WASHINGTON – Today, U.S. Reps. Brad Wenstrup (OH-02) and Terri Sewell (AL-07) introduced the bipartisan Employee Access to Worksite Health Services Act. 

“Our communities here in Ohio and across the country rely on worksite health clinics to provide valuable resources which keep people healthier longer by providing interventions and preventative healthcare," said Rep. Wenstrup. "Our tax system currently disincentivizes employers from offering worksite health clinics, and this bill corrects that. I'm happy to work with Congresswoman Terri Sewell, Congressman Mike Kelly, and Congressman Earl Blumenauer on this important legislation and I hope my colleagues will do the same; let's keep America's employees healthy."

"Workers in Alabama and across this nation rely on their employer’s worksite health clinics to access critical health care services. These clinics make our communities healthier and offer countless benefits to companies and the workers they employ,” said Rep.

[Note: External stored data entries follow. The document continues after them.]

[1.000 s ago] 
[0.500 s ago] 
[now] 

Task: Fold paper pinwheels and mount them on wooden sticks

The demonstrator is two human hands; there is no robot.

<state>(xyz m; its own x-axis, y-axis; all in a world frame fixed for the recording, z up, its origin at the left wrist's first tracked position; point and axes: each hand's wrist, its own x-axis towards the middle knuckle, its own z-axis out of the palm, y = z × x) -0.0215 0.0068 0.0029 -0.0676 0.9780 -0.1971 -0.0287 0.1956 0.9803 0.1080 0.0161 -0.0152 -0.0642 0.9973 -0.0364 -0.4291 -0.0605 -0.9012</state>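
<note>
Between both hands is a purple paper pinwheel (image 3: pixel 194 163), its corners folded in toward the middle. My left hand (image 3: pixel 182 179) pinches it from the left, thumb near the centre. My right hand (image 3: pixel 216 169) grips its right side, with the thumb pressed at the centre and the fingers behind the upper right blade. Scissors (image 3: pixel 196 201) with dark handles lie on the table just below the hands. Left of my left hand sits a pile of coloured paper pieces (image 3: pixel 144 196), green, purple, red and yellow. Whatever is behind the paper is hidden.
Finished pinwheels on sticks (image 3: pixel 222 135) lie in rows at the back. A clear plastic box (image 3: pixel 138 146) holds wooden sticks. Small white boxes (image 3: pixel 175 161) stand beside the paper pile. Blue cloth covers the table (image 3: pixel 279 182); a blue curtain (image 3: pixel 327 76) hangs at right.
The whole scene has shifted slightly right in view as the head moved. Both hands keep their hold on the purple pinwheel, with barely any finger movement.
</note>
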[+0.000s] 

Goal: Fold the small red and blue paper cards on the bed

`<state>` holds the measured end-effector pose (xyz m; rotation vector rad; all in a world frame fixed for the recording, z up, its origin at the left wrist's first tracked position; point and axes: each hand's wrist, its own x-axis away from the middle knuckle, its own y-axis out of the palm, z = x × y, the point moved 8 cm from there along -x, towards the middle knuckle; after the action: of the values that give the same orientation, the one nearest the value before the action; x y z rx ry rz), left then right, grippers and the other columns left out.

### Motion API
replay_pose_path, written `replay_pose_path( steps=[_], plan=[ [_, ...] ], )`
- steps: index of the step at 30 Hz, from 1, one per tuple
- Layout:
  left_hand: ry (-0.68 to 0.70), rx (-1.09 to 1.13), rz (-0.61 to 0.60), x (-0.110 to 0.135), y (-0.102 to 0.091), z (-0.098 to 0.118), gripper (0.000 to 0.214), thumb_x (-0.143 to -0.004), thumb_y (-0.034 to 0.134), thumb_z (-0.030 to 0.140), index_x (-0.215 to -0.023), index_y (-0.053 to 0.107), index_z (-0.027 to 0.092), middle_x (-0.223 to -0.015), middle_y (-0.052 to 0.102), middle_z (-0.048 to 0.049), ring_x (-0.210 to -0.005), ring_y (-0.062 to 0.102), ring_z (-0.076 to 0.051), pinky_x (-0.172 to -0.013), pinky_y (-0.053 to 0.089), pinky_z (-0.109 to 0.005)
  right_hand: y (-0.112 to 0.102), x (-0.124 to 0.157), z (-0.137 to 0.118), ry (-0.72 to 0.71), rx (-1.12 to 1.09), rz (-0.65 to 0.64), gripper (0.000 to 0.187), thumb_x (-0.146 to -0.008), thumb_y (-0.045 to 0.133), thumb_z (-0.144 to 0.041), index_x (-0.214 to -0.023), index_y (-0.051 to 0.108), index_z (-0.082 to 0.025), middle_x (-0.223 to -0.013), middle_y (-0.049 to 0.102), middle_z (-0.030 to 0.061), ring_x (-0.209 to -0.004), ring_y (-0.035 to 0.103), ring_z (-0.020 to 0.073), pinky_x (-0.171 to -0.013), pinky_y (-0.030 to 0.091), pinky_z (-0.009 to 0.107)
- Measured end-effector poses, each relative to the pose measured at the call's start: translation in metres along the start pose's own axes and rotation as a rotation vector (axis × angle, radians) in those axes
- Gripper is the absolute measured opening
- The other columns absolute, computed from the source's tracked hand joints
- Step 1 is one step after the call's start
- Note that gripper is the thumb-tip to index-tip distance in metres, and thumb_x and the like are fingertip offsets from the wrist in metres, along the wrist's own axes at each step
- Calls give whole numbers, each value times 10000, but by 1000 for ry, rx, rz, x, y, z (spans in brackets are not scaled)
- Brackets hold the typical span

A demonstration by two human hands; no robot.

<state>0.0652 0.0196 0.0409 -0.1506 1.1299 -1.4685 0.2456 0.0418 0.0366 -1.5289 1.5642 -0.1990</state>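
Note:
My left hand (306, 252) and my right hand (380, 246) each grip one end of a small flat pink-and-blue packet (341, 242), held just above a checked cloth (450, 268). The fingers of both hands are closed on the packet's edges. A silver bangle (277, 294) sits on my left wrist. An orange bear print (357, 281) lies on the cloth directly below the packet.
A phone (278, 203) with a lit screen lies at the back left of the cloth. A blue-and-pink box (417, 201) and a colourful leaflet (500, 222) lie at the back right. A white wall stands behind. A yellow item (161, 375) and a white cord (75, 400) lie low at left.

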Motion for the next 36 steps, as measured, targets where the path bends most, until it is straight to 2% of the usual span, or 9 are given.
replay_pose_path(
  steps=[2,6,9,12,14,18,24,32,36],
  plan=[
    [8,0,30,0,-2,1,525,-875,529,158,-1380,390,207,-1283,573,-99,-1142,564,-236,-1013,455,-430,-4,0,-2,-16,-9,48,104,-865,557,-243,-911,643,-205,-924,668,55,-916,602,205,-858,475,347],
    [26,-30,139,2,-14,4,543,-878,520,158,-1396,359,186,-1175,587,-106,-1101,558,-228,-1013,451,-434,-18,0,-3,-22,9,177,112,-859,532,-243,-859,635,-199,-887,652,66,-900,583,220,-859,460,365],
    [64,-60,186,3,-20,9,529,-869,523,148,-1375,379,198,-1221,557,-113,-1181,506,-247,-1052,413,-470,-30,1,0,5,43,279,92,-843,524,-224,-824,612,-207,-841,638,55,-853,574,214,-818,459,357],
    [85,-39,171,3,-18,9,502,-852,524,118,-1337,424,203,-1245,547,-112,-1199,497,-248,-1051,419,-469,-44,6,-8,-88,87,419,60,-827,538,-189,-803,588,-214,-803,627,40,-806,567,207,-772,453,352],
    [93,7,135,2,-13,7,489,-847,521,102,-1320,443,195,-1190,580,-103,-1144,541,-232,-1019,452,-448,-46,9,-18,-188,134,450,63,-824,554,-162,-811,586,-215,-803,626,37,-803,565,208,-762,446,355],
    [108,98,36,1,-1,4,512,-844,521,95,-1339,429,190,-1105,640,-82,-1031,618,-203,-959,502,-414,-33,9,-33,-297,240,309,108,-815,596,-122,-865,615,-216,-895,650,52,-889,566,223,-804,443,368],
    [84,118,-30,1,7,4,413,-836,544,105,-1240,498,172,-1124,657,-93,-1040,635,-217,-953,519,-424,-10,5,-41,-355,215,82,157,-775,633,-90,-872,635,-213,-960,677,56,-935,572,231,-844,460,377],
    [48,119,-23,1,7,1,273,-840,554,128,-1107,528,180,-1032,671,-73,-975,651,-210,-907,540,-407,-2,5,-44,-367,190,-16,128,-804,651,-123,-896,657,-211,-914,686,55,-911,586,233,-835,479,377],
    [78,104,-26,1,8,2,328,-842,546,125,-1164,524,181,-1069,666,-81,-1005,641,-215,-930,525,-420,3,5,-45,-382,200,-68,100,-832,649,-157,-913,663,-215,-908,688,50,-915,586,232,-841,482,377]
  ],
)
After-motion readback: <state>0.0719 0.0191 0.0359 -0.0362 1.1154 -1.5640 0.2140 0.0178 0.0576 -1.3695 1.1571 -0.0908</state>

Sewell. “We must ensure that our tax code rewards—not penalizes—employers for making these clinics available at the workplace. The Employee Access to Worksite Health Services Act is a commonsense bill that does just that. I’m proud to partner with Congressman Brad Wenstrup to introduce this bill and urge my colleagues on both sides of the aisle to give it their full support.”

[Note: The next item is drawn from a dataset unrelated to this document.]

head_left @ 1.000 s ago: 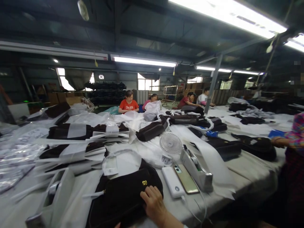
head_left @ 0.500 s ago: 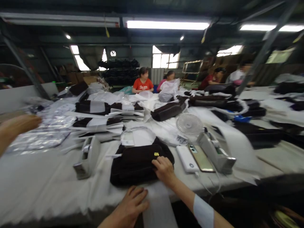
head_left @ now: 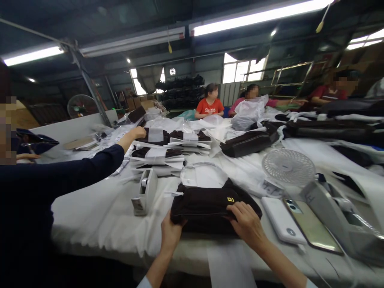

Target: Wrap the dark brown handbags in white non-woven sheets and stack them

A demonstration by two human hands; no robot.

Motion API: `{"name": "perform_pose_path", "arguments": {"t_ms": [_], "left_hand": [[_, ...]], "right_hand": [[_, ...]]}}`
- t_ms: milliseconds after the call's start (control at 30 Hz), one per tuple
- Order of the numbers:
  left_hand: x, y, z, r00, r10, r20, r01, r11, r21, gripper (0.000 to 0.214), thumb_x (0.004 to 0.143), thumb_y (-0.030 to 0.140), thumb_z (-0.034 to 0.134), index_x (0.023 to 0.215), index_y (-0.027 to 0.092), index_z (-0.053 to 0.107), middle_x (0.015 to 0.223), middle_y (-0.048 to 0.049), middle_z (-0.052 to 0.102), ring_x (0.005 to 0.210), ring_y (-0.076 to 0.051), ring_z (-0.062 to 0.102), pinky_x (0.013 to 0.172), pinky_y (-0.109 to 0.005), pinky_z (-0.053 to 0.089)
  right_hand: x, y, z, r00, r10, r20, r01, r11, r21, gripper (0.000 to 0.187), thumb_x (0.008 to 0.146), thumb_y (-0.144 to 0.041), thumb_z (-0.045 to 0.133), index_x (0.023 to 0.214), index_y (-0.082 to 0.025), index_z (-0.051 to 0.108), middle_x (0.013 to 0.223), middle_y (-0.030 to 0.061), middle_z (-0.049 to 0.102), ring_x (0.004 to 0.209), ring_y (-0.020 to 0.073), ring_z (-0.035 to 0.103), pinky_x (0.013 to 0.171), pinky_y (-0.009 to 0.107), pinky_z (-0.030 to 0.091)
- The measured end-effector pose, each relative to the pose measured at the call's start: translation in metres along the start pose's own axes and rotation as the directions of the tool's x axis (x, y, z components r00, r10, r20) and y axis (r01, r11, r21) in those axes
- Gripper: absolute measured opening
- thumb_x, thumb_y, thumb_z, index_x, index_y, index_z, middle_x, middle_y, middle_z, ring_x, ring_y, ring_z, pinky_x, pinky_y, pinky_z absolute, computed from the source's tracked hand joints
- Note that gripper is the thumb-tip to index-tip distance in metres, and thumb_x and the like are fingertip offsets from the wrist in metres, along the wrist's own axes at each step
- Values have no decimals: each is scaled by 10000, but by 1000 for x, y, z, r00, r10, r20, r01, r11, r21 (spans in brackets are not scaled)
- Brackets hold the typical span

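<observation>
A black fabric bag (head_left: 204, 204) with a small yellow emblem lies on the white-covered table in front of me. My left hand (head_left: 172, 232) grips its lower left corner, with the fingers partly hidden behind the fabric. At the front right edge, just below the emblem, my right hand (head_left: 248, 224) is closed on the bag, thumb tucked under. A white strip of sheet material (head_left: 229, 262) hangs over the table edge below the bag. Behind the bag rests a white sheet (head_left: 207, 176) with a clear loop around it.
A co-worker's hand (head_left: 138, 133) touches stacked wrapped black bags (head_left: 154, 137) at left. A tape dispenser (head_left: 145, 192) stands left of my bag. To the right are a power bank (head_left: 282, 220), a phone (head_left: 313, 224), a fan (head_left: 288, 166) and another dispenser (head_left: 339, 224). Co-workers sit opposite.
My left hand has moved up from the table edge onto the bag's left corner. My right hand stays on the bag. The view has swung left, and the co-worker's arm now reaches the stacked bags.
</observation>
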State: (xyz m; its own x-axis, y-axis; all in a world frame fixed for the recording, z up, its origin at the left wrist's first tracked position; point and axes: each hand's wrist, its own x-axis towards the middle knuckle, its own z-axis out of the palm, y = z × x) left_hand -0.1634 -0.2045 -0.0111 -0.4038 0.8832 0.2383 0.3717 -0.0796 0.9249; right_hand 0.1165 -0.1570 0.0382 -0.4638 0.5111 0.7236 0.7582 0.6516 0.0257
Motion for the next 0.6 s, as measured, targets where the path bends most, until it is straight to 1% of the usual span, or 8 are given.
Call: {"name": "perform_pose_path", "arguments": {"t_ms": [100, 200, 267, 333, 400, 467, 533, 600], "left_hand": [[-4, -4, -1, 997, 37, 64, -43, 994, 103, 284, 718, 326, 707, 948, 160, 696, 888, -80, 742, 812, -266, 675, 705, -350, 530], [-13, -13, -8, 993, 13, 115, -30, 987, 155, 262, 753, 341, 697, 944, 161, 686, 897, -96, 724, 836, -267, 659, 739, -368, 518], [-21, -12, -15, 997, 54, 55, -66, 963, 262, 358, 760, 374, 717, 1042, 165, 651, 966, -100, 690, 924, -282, 635, 813, -409, 510], [-30, -3, -20, 971, 237, -40, -193, 868, 458, 489, 759, 405, 746, 1158, 166, 596, 1075, -126, 630, 1030, -310, 585, 889, -474, 478], [-34, 14, -20, 857, 514, 27, -415, 660, 627, 495, 796, 375, 733, 1234, 218, 565, 1174, -140, 568, 1095, -317, 535, 938, -508, 433], [-32, 30, -14, 689, 668, 282, -658, 412, 630, 401, 867, 273, 656, 1256, 303, 564, 1190, -114, 556, 1076, -278, 527, 952, -481, 402], [-24, 38, -5, 518, 670, 532, -820, 211, 532, 339, 913, 184, 557, 1213, 337, 591, 1041, -71, 587, 929, -216, 541, 880, -410, 411], [-13, 34, 3, 408, 633, 658, -887, 105, 449, 310, 925, 145, 500, 1152, 321, 618, 866, -39, 561, 775, -183, 503, 758, -352, 407]], "right_hand": [[-5, -2, 5, 1000, -1, 23, 1, 1000, 6, 83, 819, -122, 565, 840, -198, 590, 755, 39, 589, 744, 200, 518, 689, 326, 343], [-23, -8, 21, 995, 97, -8, -96, 995, 27, 151, 754, -52, 526, 769, -199, 555, 709, 27, 553, 701, 186, 496, 678, 310, 350], [-35, -11, 32, 984, 176, -37, -174, 984, 43, 141, 758, -58, 524, 752, -198, 540, 700, 22, 535, 687, 179, 486, 680, 302, 359], [-42, -13, 37, 981, 194, -29, -193, 980, 48, 122, 773, -73, 534, 763, -194, 543, 709, 23, 534, 698, 180, 484, 683, 302, 361], [-42, -14, 37, 984, 180, -17, -179, 983, 37, 110, 784, -82, 545, 767, -191, 551, 713, 25, 531, 704, 184, 474, 679, 307, 355], [-41, -15, 34, 987, 158, -14, -158, 987, 12, 102, 791, -88, 556, 771, -188, 564, 716, 28, 527, 709, 189, 462, 677, 316, 344], [-41, -15, 29, 995, 100, -7, -100, 995, -15, 120, 806, -77, 545, 797, -187, 592, 719, 29, 530, 712, 190, 452, 681, 323, 329], [-45, -16, 25, 1000, 15, -1, -15, 999, -36, 187, 836, -47, 507, 848, -191, 625, 718, 26, 539, 709, 185, 447, 686, 326, 316]]}}
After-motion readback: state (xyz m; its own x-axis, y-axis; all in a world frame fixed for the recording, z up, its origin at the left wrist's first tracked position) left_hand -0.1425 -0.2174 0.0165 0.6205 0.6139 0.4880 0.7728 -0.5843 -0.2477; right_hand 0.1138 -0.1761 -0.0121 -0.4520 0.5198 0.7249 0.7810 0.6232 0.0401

In 2021, more than 60 percent of large companies offered worksite health clinics. These sites provide preventive and primary care, wellness services, and care for those with chronic conditions. The COVID-19 pandemic only further clarified the essential nature of these clinics which offer COVID-19 testing, administer vaccines, manage return to work programs, and deploy telehealth services to monitor and treat employees remotely.

Unfortunately, a provision of the Internal Revenue Code (IRC) currently disincentivizes employers from offering worksite health clinics. Under IRC Section 223, employees are prohibited from contributing pre-tax dollars to a Health Savings Account (HSA) if they also receive certain supplemental health benefits—like those provided at a worksite health clinic—at no cost or under fair market value. As a result, employers are forced to limit the scope of services offered to HSA enrollees or deny them access enjoyed by other employees and their family members. These limited options dissuade employers from offering worksite health clinics because it diminishes the health impact for their employee population and forces disparate treatment among employees.

The Employee Access to Worksite Health Services Act would amend IRC Section 223 to clarify that accessing services provided through a worksite health clinic does not render an individual ineligible to make pretax contributions to their HSA. The bill would also broadly categorize the services worksite health clinics can provide to ensure compliance with IRS HSA requirements.